Emotional design strives to create products that elicit appropriate emotions in order to create a positive experience for the user.
Habituation is the diminishing of physiological or emotional response to a frequently repeated stimulus. Our brains get used to everyday things in an effort save our limited brain power to learn new things.
As designers, we are tasked to break habituation and create a memorable product. In an effort to bring joy and delight to our products and services, we first have to understand a little about what else is going on in our brains. There are two major sides to the human brain:
The first is side is cognitively focused – which means we’re trying to understand the world around us.
The second side is emotionally focused – arguably the most important, because emotion is all about assigning value to things in our world.
Overall, we as humans aren’t great at memory recall. However, it does seem clear that as a general rule, we remember emotionally charged events better than the boring ones. To design memorable and delightful products, a designer should consider the levels of Emotional Design by Don Norman.
Visceral Design starts with our initial reaction to something and the immediate emotional impact it has on us. Powerful emotional signals are sent from the item we are engaging with and are automatically interpreted by our brain.
Some dominating factors designers pay attention to on the visceral level of design are:
We can see these factors come to life in a big way across advertising and children’s toys.
What are some of your immediate reactions?
I want it?
How much does it cost?
What does it do?
By design, these advertisements are meant to make you feel all of the above and this serves a purpose. What about the motorcycle itself? Harley Davidson’s have a unique powerful rumble, and that sound definitely triggers a visceral reaction.
A designer can prove if their work achieves the visceral reaction they’re looking for by simply putting people in front of their work and waiting for reactions. If you’re always designing on a visceral level, your work will be attractive and simple.
Behavioural Design is about use and performance. At the heart of every piece of practical design there is a function. Functions can be achieved in a variety of ways, but there are four basic principals a designer needs to consider to create a product that fulfills it’s intended function:
Consider a pencil. Imagine you had never seen a pencil before, and someone placed one in your hand and requested you write your name. In a few moments you could begin to understand the pencils intended function and the pencil would fulfill its needs. If the pencil didn’t write, then the behaviour is null.
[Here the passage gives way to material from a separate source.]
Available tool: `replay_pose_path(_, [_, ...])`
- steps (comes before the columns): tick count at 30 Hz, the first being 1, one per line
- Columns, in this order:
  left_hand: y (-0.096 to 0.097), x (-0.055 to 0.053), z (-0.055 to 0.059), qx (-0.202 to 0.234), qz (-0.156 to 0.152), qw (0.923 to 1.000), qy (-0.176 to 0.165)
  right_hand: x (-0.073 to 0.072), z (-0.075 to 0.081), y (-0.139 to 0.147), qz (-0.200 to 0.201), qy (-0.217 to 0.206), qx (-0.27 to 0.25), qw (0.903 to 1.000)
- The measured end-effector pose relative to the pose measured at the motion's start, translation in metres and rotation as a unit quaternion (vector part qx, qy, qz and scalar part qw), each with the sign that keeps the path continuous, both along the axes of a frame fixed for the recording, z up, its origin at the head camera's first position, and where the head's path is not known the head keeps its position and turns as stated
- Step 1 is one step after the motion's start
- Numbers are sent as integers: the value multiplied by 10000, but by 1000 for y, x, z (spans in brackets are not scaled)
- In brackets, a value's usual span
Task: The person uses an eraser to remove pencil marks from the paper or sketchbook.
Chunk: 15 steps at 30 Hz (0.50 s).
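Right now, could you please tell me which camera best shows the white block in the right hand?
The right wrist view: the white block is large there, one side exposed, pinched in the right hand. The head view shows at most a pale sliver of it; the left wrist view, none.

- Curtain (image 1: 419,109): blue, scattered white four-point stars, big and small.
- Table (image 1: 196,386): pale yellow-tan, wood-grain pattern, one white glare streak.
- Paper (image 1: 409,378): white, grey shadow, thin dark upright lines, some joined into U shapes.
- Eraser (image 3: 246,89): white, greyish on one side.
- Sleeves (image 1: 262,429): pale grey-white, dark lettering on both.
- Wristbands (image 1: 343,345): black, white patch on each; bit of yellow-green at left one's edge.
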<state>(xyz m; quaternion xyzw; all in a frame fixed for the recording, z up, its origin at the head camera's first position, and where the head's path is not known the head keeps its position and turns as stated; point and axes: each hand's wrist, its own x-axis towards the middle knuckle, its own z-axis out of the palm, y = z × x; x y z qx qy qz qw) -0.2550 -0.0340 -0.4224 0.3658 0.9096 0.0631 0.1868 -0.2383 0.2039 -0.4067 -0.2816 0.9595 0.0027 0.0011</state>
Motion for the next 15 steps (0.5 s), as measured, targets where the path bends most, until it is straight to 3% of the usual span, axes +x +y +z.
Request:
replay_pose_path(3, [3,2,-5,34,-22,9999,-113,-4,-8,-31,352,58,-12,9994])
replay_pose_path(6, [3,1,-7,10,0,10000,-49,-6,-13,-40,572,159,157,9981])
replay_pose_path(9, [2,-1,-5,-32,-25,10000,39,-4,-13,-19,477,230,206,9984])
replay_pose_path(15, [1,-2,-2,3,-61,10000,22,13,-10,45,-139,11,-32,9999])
A designer must be mindful of people’s varying needs. Simply designing a functional product might not be as obvious to a designer as they think. Designers have to watch their users to understand how they will use a product in this stage.
Reflective design is the most conscious level of emotion. It’s in this consciousness that the users engage with a product and think about how it relates to them. It’s the reason why we are attracted to something if it looks more expensive. If reflective design is all about the user’s self-image, then it’s essence is all in the mind of the beholder.
To design on this emotional level, a designer must understand the meaning of objects and the personal and often heavy emotional story humans attach to them. At this level, designers use information from both visceral and behavioural levels. They combine their own knowledge and experiences – utilizing a message, wit, culture, and meaning for a product and how it is used.
Nicholas Hayek of Swatch describes the brand;
“Emotional products are about a message – a strong exciting distinct message that tells people who you are and why you do what you do. There are many elements that make up the Swatch message. High quality, low-cost, provocative, joy of life, but the most important element of the Swatch message is the hardest for others to copy. Ultimately we are not offering watches. We are offering our own personal culture.”
Design is all about fitting people’s needs. Sometimes, we really just need something that works well and is reliable; the product’s attractiveness is less important. Other times, we just want something that makes us feel good – and we purchase those beautiful shoes even though they’re less than practical.
As designers, we need to understand the differences between the two, and how to apply them to a product for it to be successful for it’s intended users.
When asked how to design to enhance visual, behavioural, or reflective emotion, Don Norman – author of Emotional Design says:
“The weakest part of emotional design is actually knowing how to build those emotions. We can’t put those emotions into the product or the service. Emotions are in the minds and bodies of the people. So we have to figure out how to make a product or service that delivers in the person, the emotions we care about. That still is an art, and intuition.”